Abstract
Introduction:Burnout is defined by emotional exhaustion, depersonalization, and reduced personal accomplishment. It affects roughly half of physicians in the United States (U.S.), leading to physician turnover, decreased productivity, and increased risk for medical errors. Burnout has been shown to affect approximately ⅓ of the U.S. hematology-oncology workforce. Burnout in U.S. hematology-oncology (Hem-Onc) trained sickle cell disease (SCD) focused providers has not been previously explored. SCD-focused providers contend with complex clinical care, high patient acuity, systemic barriers, and limited disease-modifying therapies, potentially elevating burnout risk. In our study we sought to examine the prevalence of burnout in SCD-focused providers compared to general Hem-Onc providers, hypothesizing higher burnout among SCD-focused providers. We also explored the contribution of work and personal characteristics to burnout and compared these factors between the two cohorts.
Methods:We conducted a nationwide cross-sectional survey of U.S. Hem-Onc trained physicians (adult and pediatric) between September and November 2024. Respondents self-identified as SCD-focused (n = 55) or non–SCD-focused (n = 104). Burnout was measured using a validated single-item instrument (score ≥ 3 indicates burnout). We also assessed grit (Short Grit Scale, 1–5) and resilience (CD-RISC2, 0–8). In addition, other characteristics were captured including demographics, workplace characteristics (income, sense of pride in one's job, work hours, etc.) and personal characteristics (recreational activity, support system, etc). Between-group comparisons used Chi-square or Fisher's exact tests for categorical variables and t-tests or Mann–Whitney U tests for continuous variables. A bivariable logistic regression model tested for the association of recreation frequency and sense of pride and burnout in SCD-focused providers.
Results:Of 159 respondents, burnout prevalence was higher among SCD-focused providers compared with non-SCD focused (60% vs 44%; p = 0.046). There was no difference in grit (median 3.4 vs 3.5; p = 0.23) or resilience (median 6 vs 6; p = 0.26) between the two groups. SCD-focused providers participated in less recreational activity per week (27% vs 51%; p = 0.006).
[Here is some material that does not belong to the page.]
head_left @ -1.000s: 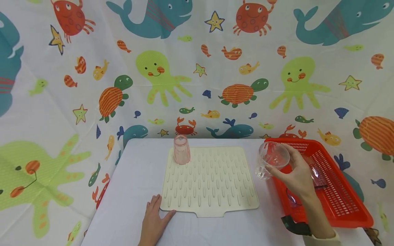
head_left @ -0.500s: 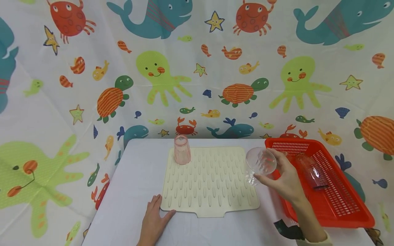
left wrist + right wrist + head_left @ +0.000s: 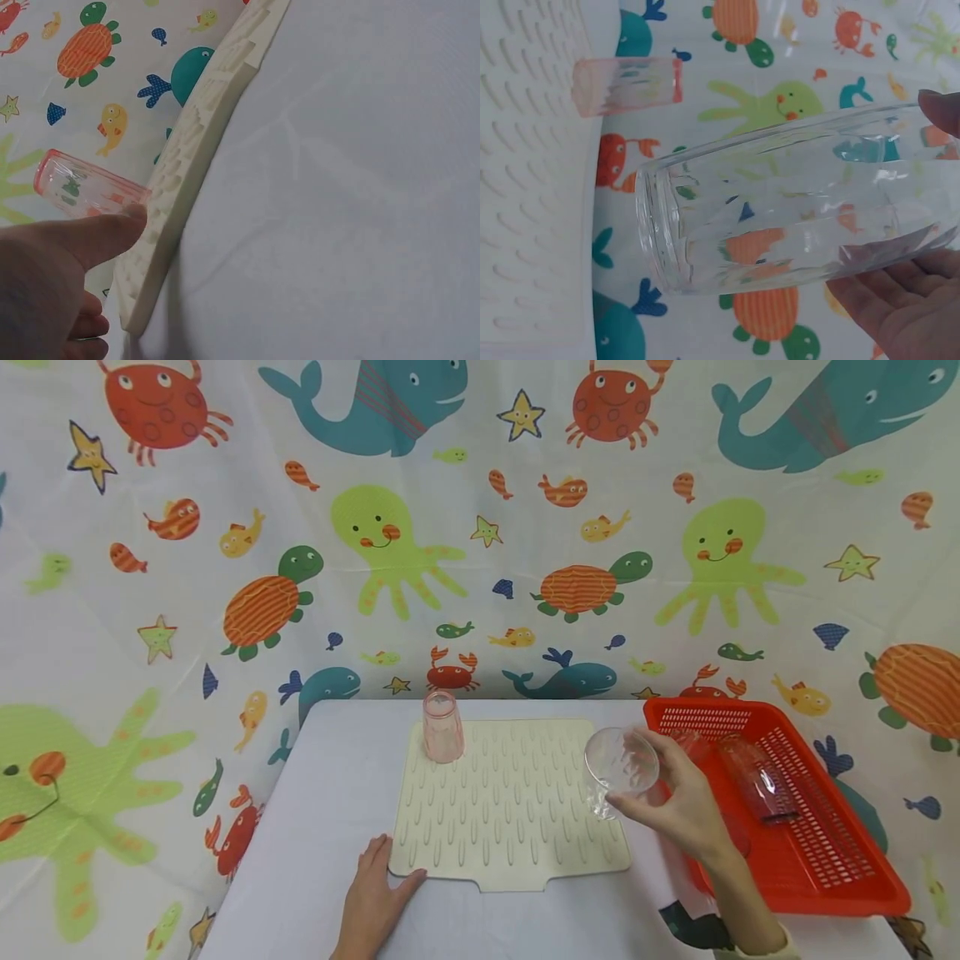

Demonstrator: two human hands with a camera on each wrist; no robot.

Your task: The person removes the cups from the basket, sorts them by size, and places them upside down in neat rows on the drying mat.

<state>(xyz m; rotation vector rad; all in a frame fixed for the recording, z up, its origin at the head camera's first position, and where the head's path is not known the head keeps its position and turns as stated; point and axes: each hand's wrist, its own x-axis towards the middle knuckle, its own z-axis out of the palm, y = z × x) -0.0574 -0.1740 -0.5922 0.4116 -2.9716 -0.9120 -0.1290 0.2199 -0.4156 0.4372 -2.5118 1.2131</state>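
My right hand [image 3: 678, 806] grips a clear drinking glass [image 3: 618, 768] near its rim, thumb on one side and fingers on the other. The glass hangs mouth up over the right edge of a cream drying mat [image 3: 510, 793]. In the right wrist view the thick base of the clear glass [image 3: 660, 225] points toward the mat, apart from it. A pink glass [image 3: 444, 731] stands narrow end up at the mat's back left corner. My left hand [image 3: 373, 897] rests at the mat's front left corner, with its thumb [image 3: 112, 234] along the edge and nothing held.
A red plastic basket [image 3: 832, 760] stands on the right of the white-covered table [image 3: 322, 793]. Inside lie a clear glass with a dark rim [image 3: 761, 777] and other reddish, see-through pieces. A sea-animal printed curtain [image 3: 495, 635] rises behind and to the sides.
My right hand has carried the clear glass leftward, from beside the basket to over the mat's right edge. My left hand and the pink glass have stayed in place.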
SCD-focused providers were less likely to strongly agree with the statement “I feel a sense of pride in my job,” (47% vs 65%; p = 0.031). Other notable differences were that SCD-focused providers were more likely to practice in an academic center (89% vs 74%; p = 0.026), hold an administrative/leadership role (36% vs 16%; p = 0.004), and report a lower income (< $350,000: 64% vs 40%; p = 0.005) despite having more years in practice (> 5 years: 81% vs 63%; p = 0.016). There was no significant difference in number of hours worked per week or working during personal time. In an exploratory analysis, we found recreation and a sense of pride in one's work to be independent negative predictors of burnout (p<0.001). In a two-variable logistic regression model, recreation and sense of pride attenuated burnout in SCD providers, indicating both as potential mediators.
Conclusions: Our findings show that SCD-focused providers report higher burnout compared to non-SCD providers. However, recreational time and a sense of pride in one's job are likely mediators to burnout in SCD-focused providers. This suggests that the higher burnout rates observed in SCD-focused providers are likely driven by external systemic factors that disproportionately affect those who care for persons with SCD. The absence of difference in grit and resilience between groups further supports this conclusion. Exploratory analysis revealed that work and personal factors may contribute to this. SCD-focused providers may be concentrated in roles or systems that lead to less recreational time and expose them to increased risk for burnout. This includes caring for a complex and high-acuity population that has been historically marginalized with limited resources at the healthcare system and both state and federal government levels. Further quantitative and qualitative studies are warranted to understand factors that contribute to or are protective of burnout, and minimize burnout to strengthen the SCD workforce.